◆ **Activity**: Return verbatim every line from the first line of the data below to the line that contains "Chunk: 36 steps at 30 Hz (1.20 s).", inclusive, and no further.

====== Data provided ======

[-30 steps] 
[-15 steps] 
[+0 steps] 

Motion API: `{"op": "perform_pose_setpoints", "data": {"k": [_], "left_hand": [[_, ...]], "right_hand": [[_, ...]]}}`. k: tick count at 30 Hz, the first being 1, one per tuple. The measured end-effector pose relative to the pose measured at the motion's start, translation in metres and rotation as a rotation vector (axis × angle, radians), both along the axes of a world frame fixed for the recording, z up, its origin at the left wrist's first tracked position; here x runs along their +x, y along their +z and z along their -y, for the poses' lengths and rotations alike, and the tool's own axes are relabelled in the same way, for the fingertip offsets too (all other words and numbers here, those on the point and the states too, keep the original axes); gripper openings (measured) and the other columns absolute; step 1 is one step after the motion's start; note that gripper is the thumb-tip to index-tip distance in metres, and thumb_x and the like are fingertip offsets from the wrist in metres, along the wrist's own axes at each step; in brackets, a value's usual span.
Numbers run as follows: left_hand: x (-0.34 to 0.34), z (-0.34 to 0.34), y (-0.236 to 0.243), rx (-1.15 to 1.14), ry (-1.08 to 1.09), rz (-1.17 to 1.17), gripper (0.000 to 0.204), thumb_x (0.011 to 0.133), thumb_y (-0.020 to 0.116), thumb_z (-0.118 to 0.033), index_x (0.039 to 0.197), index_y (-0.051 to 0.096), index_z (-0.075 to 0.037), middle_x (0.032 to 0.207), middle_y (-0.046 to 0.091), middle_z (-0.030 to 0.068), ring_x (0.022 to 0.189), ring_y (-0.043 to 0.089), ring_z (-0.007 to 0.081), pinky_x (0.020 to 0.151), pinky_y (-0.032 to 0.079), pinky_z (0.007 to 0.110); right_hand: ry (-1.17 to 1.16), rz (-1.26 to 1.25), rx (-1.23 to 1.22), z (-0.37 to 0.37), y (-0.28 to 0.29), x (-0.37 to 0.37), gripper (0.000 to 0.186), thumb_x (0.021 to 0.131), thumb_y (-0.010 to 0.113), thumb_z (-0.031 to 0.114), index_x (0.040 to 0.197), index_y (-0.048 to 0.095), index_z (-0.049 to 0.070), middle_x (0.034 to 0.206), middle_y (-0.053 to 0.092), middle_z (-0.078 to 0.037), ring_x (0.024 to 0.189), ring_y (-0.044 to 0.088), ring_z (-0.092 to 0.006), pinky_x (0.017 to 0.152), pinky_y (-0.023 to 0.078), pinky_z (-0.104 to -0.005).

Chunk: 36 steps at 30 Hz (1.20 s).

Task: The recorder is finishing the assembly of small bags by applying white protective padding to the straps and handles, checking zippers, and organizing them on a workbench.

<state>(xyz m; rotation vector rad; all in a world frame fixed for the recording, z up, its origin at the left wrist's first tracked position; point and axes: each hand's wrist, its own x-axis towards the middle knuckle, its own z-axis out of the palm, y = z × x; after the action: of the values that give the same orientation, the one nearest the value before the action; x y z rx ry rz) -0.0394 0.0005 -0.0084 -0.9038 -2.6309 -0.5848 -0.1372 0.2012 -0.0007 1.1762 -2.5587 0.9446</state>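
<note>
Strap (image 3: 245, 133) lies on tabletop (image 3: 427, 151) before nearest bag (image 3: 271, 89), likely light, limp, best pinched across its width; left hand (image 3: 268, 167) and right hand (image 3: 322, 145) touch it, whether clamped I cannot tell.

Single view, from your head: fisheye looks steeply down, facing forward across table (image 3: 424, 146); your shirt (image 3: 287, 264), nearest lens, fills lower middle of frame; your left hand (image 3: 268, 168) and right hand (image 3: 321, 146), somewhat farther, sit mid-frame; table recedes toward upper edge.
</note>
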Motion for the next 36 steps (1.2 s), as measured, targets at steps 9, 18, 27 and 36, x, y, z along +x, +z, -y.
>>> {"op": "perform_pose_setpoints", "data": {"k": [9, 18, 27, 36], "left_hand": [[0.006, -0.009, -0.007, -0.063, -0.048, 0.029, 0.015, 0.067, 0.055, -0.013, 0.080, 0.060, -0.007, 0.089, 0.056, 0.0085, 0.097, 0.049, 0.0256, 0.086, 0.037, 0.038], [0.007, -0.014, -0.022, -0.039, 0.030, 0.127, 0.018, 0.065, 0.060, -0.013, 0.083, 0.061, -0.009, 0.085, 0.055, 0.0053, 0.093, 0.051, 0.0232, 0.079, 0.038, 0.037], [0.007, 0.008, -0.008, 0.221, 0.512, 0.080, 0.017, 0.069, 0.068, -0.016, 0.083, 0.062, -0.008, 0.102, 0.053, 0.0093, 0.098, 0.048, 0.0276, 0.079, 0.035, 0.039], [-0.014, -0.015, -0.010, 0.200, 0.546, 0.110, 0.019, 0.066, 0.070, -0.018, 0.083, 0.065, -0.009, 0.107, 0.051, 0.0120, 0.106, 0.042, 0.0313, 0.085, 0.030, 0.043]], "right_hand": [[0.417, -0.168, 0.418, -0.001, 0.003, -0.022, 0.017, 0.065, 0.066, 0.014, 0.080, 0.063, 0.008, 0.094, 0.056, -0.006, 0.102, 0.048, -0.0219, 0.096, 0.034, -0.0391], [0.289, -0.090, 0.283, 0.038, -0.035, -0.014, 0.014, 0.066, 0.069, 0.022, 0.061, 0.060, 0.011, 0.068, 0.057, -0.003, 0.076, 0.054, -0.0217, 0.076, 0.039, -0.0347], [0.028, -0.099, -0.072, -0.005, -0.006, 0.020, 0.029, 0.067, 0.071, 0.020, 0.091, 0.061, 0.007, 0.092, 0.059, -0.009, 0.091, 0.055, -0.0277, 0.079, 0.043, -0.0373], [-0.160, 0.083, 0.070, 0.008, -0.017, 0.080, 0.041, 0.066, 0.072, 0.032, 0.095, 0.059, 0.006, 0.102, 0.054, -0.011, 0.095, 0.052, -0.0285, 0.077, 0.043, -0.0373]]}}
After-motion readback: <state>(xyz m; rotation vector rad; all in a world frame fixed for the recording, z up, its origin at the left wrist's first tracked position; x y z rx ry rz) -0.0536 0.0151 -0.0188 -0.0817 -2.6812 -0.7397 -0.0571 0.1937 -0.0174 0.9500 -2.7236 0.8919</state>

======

◆ **The completed task**:
[-30 steps] 
[-15 steps] 
[+0 steps] 

Motion API: `{"op": "perform_pose_setpoints", "data": {"k": [_], "left_hand": [[_, ...]], "right_hand": [[_, ...]]}}`. k: tick count at 30 Hz, the first being 1, one per tuple. The measured end-effector pose relative to the pose measured at the motion's start, translation in metres and rotation as a rotation vector (axis × angle, radians), both along the axes of a world frame fixed for the recording, z up, its origin at the left wrist's first tracked position; here x runs along their +x, y along their +z and z along their -y, for the poses' lengths and rotations alike, and the tool's own axes are relabelled in the same way, for the fingertip offsets too (all other words and numbers here, those on the point and the states too, keep the original axes); gripper openings (measured) and the other columns absolute; step 1 is one step after the motion's start; note that gripper is the thumb-tip to index-tip distance in metres, and thumb_x and the like are fingertip offsets from the wrist in metres, along the wrist's own axes at each step; in brackets, a value's usual span.
Numbers run as follows: left_hand: x (-0.34 to 0.34), z (-0.34 to 0.34), y (-0.236 to 0.243), rx (-1.15 to 1.14), ry (-1.08 to 1.09), rz (-1.17 to 1.17), gripper (0.000 to 0.204), thumb_x (0.011 to 0.133), thumb_y (-0.020 to 0.116), thumb_z (-0.118 to 0.033), index_x (0.039 to 0.197), index_y (-0.051 to 0.096), index_z (-0.075 to 0.037), middle_x (0.032 to 0.207), middle_y (-0.046 to 0.091), middle_z (-0.030 to 0.068), ring_x (0.022 to 0.189), ring_y (-0.043 to 0.089), ring_z (-0.007 to 0.081), pinky_x (0.020 to 0.151), pinky_y (-0.032 to 0.079), pinky_z (0.007 to 0.110); right_hand: ry (-1.17 to 1.16), rz (-1.26 to 1.25), rx (-1.23 to 1.22), z (-0.37 to 0.37), y (-0.28 to 0.29), x (-0.37 to 0.37), gripper (0.000 to 0.186), thumb_x (0.021 to 0.131), thumb_y (-0.010 to 0.113), thumb_z (-0.031 to 0.114), index_x (0.040 to 0.197), index_y (-0.048 to 0.095), index_z (-0.049 to 0.070), middle_x (0.034 to 0.206), middle_y (-0.053 to 0.092), middle_z (-0.078 to 0.037), ring_x (0.024 to 0.189), ring_y (-0.044 to 0.088), ring_z (-0.092 to 0.006), pinky_x (0.017 to 0.152), pinky_y (-0.023 to 0.078), pinky_z (-0.104 to -0.005).

Chunk: 36 steps at 30 Hz (1.20 s).

The response to this exercise is complete.